Enjoy Life

I distinctly remember this anecdote from Stephen Covey that I read many years ago. 

At a workshop, a troubled participant approached him and confided that he and his wife weren't in love anymore. He desperately needed help to save his marriage. 

Stephen Covey's advice was simple: 

"Love is a verb. Love – the feeling – is the fruit of love, the verb or our loving actions. So love her. Sacrifice. Listen to her. Empathize. Appreciate. Affirm her."

Covey's reframe is powerful. He changed love from something that just happens to people to something they can deliberately do. 

I think the same advice applies to the universal goal and challenge of enjoying life.

If you want your life to be more enjoyable, you must enjoy life. 

Enjoy is a verb. It's a choice, a mindset, and a way of living, thinking, and acting. 

In fact, the word enjoy originates from the French word "enjoier", which means "to give joy" or "to take delight in". It is a set of actions, not a result. 

For example, you can choose to: 

  • Be grateful and appreciative of everything good rather than be woeful about what isn't. 
  • Deal with challenges with boldness, cheerfulness, optimism, curiosity, and a growth mindset rather than with fear, cynicism, judgment, or pessimism. 
  • Do more of what you enjoy and enjoy more of what you do, rather than be miserable and powerless.
  • Go with the flow, explore, play, and make friends, rather than being bogged down by ego, attachments, greed, seriousness, and the resulting struggles. 
  • View life as a mysterious, fascinating, and fleeting improv that you get to enjoy, rather than being bogged down by rigid and made-up expectations of successes and failures; good and bad. 

Yes, it may seem easier said than done. But it is definitely possible. 

Ups and downs in both life and our experiences and emotions are inevitable.

But with regular practice, you can develop presence and lucidity that helps you create "the space between stimulus and response" that the psychologist Viktor Frankl famously discovered even during his unimaginably hard experience at a concentration camp. 
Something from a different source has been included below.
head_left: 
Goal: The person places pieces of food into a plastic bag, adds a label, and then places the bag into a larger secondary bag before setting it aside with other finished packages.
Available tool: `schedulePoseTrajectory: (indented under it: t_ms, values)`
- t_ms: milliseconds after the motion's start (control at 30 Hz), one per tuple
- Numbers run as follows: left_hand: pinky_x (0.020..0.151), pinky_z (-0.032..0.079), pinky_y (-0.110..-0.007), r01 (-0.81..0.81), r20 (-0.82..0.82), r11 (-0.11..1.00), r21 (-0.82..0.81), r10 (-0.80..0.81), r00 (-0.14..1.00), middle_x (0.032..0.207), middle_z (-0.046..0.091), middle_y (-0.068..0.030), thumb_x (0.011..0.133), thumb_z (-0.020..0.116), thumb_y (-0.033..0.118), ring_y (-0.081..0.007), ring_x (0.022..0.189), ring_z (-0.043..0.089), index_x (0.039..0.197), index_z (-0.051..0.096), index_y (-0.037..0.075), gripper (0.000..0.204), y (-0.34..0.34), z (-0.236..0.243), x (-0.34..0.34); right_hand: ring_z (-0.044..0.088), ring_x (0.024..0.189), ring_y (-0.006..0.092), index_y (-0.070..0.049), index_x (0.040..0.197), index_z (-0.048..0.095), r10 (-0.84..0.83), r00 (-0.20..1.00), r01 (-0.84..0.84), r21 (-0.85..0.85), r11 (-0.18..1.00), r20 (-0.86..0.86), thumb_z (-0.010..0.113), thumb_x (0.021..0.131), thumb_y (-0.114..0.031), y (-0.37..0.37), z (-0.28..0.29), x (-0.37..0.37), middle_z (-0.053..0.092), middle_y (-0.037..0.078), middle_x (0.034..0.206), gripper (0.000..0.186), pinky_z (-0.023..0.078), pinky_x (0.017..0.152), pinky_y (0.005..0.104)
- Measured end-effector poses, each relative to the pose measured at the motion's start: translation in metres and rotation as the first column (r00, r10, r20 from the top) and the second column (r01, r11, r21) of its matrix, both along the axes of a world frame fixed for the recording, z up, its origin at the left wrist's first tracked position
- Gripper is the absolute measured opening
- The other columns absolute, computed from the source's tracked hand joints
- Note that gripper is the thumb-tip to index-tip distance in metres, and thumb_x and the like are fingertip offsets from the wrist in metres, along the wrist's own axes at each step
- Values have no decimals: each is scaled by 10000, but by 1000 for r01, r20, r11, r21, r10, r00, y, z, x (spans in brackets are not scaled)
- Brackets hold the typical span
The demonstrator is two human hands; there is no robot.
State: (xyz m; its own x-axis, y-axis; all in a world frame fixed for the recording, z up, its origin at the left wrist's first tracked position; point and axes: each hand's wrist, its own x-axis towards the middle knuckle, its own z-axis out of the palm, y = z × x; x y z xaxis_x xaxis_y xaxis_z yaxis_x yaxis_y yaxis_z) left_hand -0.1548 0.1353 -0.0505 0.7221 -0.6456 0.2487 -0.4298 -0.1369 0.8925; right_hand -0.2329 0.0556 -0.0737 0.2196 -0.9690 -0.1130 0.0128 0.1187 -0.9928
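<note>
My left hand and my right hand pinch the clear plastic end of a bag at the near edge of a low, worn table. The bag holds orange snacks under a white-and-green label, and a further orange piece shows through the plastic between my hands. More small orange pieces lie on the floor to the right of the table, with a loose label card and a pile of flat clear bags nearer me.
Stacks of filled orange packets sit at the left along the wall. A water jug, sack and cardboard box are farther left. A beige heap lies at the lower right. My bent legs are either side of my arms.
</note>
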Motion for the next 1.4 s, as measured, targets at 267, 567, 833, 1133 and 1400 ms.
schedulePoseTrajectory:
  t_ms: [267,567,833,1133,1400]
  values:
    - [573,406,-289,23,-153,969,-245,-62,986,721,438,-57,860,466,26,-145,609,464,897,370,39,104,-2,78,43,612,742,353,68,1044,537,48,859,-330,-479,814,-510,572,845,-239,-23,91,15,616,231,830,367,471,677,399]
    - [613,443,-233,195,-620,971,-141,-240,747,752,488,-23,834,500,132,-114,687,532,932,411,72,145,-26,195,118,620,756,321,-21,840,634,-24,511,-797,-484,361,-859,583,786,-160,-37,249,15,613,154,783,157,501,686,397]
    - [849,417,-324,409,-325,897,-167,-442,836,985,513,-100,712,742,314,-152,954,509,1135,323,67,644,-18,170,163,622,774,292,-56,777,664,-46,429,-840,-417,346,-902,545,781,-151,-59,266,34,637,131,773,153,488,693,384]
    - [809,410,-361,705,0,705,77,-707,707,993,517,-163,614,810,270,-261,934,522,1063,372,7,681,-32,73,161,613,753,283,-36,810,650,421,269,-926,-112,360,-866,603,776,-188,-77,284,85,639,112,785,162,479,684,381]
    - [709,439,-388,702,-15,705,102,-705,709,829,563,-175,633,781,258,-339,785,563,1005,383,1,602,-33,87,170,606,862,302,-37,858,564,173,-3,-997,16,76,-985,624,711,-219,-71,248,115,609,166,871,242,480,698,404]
And in that space, instead of being reactive, you can choose to interpret, think, act, and behave in ways that help you be at ease and/or enjoy. 

I have reflected more in my related post "Mostly Peaceful, Often Joyful, Sometimes Upset" and in "The Four Roots of Unhappiness"


1. I like Naval Ravikant's quote: "Peace is happiness at rest, and happiness is peace in motion." When you are mostly at peace, you open yourself to experiencing moments of joy. You don't have to feel compelled to be joyful every moment...just at ease and at peace.